Herman Cain: New Republican Frontrunner?!
Herman Cain is leading Mitt Romney in two respected polls.
Yes, PPP is a well respected firm. Additionally, they applied a likely voter screen, which tends to be more useful than traditional early media polls, which look at registered voters or, in many cases, simply adults. But they were an extreme outlier. As I pointed out to Michael Cohen, “They have Cain at 30; no one else has him above 18. And Gingrich at 15; no one else has him above 9.” My guess was that this was simply the one case out of twenty that falls outside the confidence interval–that is, a random fluke.
Well, another shoe has dropped: The MSNBC/Wall Street Journal poll was just released, also showing Cain in the lead.
Fueled by Tea Party supporters, conservatives and high-interest GOP primary voters, former Godfather’s Pizza CEO Herman Cain now leads the race for the Republican presidential nomination, according to the latest NBC News/Wall Street Journal poll.

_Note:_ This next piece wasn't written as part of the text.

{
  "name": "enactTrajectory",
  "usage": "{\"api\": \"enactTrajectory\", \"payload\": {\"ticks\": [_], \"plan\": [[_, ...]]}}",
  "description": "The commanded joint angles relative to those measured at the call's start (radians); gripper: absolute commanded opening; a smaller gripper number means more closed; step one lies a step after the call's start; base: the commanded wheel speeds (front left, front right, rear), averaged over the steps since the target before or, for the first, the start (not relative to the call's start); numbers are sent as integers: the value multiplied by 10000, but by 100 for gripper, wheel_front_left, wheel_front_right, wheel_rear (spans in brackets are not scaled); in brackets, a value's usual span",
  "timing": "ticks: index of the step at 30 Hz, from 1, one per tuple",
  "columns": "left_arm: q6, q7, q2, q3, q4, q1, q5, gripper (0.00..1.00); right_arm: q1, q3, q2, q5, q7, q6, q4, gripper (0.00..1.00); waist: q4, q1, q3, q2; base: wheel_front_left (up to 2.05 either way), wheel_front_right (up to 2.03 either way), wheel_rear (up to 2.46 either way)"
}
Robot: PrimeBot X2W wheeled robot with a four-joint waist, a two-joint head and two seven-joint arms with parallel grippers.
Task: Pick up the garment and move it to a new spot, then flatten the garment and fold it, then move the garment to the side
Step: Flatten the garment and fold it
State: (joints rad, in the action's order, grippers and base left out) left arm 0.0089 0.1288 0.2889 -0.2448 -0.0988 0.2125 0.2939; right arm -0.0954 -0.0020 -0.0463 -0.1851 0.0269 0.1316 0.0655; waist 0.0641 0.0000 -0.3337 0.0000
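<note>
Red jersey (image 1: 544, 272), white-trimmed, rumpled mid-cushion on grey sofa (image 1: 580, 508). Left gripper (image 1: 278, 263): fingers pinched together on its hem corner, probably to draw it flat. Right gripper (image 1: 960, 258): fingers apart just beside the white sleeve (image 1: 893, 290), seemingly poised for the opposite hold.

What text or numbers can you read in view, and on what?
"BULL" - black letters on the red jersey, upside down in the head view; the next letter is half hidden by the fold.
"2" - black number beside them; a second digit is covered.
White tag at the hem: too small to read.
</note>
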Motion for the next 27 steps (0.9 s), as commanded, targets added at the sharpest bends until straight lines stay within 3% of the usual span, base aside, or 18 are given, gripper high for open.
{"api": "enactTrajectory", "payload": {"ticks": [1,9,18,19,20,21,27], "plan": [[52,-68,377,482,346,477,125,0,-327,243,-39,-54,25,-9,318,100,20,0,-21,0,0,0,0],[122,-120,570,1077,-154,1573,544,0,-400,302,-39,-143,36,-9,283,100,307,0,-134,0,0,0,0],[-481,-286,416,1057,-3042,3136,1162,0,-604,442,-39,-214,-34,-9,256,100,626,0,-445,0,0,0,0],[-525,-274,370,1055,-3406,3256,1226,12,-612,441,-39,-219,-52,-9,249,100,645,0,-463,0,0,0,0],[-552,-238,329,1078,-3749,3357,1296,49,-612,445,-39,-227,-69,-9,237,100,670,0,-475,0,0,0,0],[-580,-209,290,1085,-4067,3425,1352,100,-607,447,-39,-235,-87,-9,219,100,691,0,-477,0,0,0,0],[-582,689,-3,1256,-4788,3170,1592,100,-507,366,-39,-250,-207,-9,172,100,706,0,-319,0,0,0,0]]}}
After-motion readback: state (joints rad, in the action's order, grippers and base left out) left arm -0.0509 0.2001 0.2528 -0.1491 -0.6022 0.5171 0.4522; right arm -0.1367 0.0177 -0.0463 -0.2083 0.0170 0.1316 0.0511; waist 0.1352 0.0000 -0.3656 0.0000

And in yet another sign of how volatile the Republican race has been with less than three months until the first nominating contests, the onetime frontrunner, Texas Gov. Rick Perry, has plummeted to third place, dropping more than 20 percentage points since late August.
“Cain is the leader … That’s the story,” said Democratic pollster Peter D. Hart, who conducted this survey with Republican pollster Bill McInturff.
But McInturff cautions that Cain’s ascent — and Perry’s decline — is probably not the last shakeup in a GOP race that has seen a series of sudden rises and abrupt falls (first Donald Trump, then Minnesota Rep. Michele Bachmann and now Perry) in the field.
“There is still a long, long, long time to go,” McInturff said.
Cain checks in as the first choice of 27 percent of Republican voters in the poll, followed by former Massachusetts Gov. Mitt Romney at 23 percent and Perry at 16 percent. After those three, it’s Texas Rep. Ron Paul at 11 percent, former House Speaker Newt Gingrich at 8 percent, Bachmann at 5 percent and former Utah Gov. Jon Huntsman at 3 percent.
In the previous survey, conducted in late August, Perry led the field at 38 percent, Romney stood at 23 percent, while Cain was at only 5 percent.
In the interests of full disclosure for new readers, McInturff is the managing partner of the firm that employs my wife. Additionally, as I’ve noted before many times, another of the firm’s founding partners, Neil Newhouse, is Mitt Romney’s lead pollster. (And, no, I don’t get or want to get any inside scoops on the polls. My wife is the COO and runs the day-to-day business side of the firm and is only tangentially involved in polling.)
This makes two polls in a row in the RealClearPolitics poll of polls showing Cain in the lead. One is a fluke. Two is a trend. (Although the latest Reuters/Ipsos poll, not yet included in the RCP list, has Romney ahead of Cain 23 to 19, with Ron Paul at 13 and Rick Perry at 10.)
Clearly, either my pronouncement this morning that the latest debate made Romney the clear frontrunner was either premature or these results reflect a lag in polling–that is, they were taken after the previous debate but before last night’s debate could be factored into the results. Perhaps both are right.
There’s little doubt that Romney’s frontrunner status–if it can be called that–has been uneasy. Few, myself certainly included, are wildly enthusiastic about him. Several–Michele Bachmann, Donald Trump, Rick Perry, and non-candidates Sarah Palin and Chris Christie–have worn the mantle of the Not Romney candidate. It’s clearly Cain’s turn.
No major party in modern American history has nominated someone whose resume doesn’t include previous stints as President, Vice President, US Senator, Governor, or general for the presidency. I don’t expect Cain to break that streak. But it’s probably a little early to consider this race in the bag for Romney quite yet.
UPDATE: An alternative explanation, “Stacy McCain was right,” strikes me as wildly implausible.